Exercise goal: Once you reach the line containing "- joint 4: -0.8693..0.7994" in the data below, restate each line word for word up to and including the one containing "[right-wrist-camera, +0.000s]".

Data for review:
=-=-=-=-=

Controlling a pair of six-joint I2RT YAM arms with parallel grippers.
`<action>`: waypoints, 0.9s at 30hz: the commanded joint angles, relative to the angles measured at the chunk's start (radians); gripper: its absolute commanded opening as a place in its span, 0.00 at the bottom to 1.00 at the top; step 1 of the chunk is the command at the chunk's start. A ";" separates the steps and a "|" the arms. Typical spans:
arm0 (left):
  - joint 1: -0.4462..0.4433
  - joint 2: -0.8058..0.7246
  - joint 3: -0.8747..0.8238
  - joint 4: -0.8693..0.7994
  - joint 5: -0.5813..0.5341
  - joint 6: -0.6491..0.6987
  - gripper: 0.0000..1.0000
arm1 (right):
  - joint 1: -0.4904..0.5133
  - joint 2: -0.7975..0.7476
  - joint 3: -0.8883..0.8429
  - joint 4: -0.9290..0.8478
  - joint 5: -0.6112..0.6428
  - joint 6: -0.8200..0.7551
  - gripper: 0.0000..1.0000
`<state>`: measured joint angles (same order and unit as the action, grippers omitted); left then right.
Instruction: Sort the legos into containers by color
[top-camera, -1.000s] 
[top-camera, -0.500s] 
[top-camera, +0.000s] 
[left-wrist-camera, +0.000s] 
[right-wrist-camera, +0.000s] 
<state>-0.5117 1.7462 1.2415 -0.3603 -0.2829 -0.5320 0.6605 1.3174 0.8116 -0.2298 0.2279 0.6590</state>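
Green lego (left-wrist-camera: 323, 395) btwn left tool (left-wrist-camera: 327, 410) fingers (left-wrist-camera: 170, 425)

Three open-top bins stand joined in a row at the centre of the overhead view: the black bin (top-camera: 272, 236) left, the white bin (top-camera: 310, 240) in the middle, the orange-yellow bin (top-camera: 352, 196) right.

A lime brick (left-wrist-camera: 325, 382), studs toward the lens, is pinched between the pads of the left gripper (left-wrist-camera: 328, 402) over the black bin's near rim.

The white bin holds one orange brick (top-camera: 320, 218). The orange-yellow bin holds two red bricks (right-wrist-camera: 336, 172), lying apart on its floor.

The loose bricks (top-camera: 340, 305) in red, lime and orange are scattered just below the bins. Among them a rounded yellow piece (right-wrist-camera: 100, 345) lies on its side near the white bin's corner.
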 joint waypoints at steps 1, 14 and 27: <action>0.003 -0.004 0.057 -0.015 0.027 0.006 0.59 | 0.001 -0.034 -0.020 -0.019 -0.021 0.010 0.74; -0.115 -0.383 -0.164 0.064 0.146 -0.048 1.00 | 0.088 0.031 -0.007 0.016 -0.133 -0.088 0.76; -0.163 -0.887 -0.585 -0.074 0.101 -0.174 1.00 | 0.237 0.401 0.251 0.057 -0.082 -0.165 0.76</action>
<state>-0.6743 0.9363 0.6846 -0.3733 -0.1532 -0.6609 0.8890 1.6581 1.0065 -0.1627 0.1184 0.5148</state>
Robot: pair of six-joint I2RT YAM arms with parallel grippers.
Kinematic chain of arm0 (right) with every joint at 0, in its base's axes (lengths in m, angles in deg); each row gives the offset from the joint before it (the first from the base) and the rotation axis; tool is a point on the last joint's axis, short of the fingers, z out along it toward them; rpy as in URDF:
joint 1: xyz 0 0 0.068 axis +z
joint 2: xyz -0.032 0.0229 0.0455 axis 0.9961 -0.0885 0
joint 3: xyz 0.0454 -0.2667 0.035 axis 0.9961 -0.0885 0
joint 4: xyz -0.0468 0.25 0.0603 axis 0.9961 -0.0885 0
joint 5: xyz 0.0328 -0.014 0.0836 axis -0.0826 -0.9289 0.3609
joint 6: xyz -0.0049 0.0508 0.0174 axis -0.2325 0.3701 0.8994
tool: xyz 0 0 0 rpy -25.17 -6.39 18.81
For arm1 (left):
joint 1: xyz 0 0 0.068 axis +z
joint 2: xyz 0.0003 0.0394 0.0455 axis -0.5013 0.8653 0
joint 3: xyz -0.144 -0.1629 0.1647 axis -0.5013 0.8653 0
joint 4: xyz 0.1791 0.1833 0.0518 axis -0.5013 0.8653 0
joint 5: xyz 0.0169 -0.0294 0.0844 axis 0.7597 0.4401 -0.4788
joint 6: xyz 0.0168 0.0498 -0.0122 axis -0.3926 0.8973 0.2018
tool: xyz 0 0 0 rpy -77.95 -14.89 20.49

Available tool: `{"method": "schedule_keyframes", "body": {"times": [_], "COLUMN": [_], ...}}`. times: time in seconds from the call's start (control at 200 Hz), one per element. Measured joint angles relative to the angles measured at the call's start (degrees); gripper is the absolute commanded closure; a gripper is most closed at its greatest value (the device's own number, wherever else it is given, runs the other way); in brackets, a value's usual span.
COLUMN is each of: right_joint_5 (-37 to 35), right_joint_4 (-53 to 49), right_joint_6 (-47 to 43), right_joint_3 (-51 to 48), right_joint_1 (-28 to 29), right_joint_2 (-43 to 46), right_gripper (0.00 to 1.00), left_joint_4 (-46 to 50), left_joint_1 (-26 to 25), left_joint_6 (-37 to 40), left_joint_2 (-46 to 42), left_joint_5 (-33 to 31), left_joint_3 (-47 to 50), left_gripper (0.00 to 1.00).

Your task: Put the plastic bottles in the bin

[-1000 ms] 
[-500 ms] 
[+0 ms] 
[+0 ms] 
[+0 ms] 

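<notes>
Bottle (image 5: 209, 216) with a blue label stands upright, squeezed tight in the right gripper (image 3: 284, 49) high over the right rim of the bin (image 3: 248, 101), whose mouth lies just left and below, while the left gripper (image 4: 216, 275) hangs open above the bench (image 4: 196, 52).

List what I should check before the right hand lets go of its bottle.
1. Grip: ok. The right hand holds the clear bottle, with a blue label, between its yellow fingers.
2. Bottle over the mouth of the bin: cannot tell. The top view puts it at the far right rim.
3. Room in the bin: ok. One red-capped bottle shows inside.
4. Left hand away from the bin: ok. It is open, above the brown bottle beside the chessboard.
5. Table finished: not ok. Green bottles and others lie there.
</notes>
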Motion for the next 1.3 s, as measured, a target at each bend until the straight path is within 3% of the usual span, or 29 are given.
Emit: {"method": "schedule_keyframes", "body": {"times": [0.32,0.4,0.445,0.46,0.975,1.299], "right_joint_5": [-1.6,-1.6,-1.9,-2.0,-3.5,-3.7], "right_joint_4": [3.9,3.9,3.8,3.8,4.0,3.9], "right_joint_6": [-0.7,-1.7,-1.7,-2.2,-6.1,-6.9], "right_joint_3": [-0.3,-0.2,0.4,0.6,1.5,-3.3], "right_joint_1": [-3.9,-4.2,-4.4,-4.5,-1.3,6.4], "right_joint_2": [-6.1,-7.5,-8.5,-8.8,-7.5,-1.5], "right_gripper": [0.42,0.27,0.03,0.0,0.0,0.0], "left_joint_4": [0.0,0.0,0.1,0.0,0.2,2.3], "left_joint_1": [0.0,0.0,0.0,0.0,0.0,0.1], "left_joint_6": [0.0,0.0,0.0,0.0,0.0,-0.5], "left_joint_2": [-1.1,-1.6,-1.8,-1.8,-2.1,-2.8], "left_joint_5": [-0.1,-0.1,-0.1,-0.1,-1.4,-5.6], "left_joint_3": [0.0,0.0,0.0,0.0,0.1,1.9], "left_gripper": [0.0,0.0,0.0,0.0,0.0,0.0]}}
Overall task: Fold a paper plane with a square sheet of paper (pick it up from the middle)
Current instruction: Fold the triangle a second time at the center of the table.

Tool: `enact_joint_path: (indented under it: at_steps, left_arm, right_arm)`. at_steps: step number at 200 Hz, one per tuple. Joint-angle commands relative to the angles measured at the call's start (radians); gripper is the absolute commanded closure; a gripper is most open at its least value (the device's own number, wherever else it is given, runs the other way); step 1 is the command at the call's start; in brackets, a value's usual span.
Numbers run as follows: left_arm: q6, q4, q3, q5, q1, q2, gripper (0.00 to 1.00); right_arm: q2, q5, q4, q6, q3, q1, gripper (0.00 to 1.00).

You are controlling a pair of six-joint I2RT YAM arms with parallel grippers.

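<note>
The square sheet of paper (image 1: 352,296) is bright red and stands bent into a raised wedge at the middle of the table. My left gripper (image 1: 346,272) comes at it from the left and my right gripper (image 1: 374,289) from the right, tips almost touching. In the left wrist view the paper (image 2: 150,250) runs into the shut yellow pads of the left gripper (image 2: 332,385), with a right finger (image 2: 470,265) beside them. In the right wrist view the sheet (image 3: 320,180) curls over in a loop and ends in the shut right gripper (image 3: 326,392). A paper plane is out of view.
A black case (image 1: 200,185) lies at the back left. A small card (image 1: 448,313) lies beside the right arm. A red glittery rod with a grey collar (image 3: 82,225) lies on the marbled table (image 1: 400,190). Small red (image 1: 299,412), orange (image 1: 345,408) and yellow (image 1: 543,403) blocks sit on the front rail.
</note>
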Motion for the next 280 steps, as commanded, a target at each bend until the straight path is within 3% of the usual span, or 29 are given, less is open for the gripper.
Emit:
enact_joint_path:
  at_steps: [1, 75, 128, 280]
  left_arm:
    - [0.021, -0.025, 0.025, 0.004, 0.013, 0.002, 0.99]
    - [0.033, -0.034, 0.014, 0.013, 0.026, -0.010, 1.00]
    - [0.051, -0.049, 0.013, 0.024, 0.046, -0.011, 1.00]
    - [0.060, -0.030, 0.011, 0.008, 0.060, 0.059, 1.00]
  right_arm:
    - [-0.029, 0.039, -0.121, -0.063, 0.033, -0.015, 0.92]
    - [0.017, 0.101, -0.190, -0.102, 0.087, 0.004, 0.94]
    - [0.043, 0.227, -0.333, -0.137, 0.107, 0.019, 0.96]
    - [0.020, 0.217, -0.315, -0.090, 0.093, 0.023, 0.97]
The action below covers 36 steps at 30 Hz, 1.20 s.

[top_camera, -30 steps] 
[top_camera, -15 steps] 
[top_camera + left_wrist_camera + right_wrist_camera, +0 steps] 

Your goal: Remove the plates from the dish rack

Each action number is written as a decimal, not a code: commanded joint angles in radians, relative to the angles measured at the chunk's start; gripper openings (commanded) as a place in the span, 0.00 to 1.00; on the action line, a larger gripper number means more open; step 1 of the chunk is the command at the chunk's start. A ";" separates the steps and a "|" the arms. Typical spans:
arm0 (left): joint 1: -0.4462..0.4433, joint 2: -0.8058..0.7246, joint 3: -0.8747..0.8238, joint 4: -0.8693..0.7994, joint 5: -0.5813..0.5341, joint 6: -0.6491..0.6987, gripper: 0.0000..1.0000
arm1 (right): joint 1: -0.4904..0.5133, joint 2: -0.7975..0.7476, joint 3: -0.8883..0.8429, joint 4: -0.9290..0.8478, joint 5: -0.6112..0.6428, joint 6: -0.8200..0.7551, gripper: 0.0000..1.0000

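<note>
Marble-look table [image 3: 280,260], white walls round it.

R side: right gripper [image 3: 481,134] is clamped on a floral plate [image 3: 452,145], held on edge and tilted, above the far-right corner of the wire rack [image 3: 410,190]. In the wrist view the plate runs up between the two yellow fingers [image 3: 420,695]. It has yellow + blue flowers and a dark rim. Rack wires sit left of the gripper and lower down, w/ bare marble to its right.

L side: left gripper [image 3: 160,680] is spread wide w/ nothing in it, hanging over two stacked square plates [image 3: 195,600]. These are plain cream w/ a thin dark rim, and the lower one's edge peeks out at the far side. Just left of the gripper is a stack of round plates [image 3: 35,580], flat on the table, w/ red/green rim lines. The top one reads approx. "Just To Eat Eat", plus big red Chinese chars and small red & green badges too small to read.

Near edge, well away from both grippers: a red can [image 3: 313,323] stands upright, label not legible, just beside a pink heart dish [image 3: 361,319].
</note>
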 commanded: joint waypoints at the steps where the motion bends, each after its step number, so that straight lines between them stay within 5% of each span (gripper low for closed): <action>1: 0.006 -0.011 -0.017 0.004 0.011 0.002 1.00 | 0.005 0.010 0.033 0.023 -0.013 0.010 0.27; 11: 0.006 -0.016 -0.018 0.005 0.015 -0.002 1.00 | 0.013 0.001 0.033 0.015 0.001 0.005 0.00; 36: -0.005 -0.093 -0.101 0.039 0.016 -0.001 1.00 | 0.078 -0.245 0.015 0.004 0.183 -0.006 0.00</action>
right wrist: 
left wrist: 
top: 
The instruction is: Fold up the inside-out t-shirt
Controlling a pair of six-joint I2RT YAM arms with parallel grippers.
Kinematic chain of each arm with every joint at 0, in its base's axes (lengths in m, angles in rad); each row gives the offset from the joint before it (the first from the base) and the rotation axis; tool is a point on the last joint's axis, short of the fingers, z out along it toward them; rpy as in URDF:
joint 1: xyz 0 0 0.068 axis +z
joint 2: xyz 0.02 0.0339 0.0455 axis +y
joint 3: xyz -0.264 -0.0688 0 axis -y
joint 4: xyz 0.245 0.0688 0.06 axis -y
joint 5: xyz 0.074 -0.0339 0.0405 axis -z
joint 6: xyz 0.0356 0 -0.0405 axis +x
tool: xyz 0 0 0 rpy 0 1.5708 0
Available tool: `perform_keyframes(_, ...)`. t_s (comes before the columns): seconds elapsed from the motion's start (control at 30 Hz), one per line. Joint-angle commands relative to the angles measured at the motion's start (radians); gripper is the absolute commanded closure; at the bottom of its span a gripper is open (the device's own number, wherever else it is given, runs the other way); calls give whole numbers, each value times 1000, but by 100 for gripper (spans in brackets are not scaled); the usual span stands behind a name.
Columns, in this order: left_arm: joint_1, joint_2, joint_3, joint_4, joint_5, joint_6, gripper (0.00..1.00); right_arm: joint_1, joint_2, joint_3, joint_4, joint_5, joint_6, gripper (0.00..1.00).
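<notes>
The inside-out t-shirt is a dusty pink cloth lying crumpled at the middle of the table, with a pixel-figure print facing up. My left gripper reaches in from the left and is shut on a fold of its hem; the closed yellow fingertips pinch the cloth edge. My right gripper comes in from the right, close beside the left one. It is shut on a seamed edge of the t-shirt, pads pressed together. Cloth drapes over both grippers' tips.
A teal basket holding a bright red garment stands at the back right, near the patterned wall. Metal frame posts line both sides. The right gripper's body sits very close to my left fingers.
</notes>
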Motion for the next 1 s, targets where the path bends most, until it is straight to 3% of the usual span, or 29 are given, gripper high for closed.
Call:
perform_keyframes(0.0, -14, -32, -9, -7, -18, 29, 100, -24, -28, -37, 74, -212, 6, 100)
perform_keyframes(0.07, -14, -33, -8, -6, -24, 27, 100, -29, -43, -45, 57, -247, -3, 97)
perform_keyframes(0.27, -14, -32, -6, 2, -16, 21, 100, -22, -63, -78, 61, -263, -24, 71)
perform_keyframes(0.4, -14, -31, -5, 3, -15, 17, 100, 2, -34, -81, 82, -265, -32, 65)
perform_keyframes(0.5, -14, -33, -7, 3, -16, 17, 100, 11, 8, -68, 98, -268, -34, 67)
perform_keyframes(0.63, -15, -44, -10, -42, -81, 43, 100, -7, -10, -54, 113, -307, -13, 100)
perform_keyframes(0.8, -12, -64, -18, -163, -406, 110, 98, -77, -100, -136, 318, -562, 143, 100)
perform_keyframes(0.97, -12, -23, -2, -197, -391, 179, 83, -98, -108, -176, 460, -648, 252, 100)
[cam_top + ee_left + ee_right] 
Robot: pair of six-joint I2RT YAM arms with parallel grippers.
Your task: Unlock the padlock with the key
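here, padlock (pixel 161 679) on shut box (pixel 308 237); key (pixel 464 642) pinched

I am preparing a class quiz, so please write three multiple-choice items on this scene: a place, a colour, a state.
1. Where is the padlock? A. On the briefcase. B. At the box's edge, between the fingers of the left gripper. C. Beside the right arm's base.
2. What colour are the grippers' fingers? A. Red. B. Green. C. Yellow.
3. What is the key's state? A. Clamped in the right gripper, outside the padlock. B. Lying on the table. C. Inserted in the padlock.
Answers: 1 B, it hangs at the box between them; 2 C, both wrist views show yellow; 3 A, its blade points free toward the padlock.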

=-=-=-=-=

Exercise solution:
  - joint 4: -0.8693..0.7994
  - joint 5: -0.5813..0.5341
  - joint 6: -0.6491..0.6987
  - gripper: 0.0000..1.0000
arm1 (right):
  - joint 1: -0.4904..0.5133
  - joint 2: -0.7975..0.7476
  - joint 3: -0.8883..0.8429
  - joint 4: -0.9290..0.8478
  - joint 5: -0.6112..0.6428
  - joint 6: -0.8200..0.7551
  - gripper: 0.0000..1.0000
`<state>`: measured joint angles (same order and unit as the action, grippers omitted); left then right.
Instruction: Sort the legos into containers by color
[top-camera, -1.000s] 
[top-camera, -0.500s] 
[top-camera, +0.000s] 
[left-wrist-camera, +0.000s] 
[right-wrist-camera, +0.000s] 

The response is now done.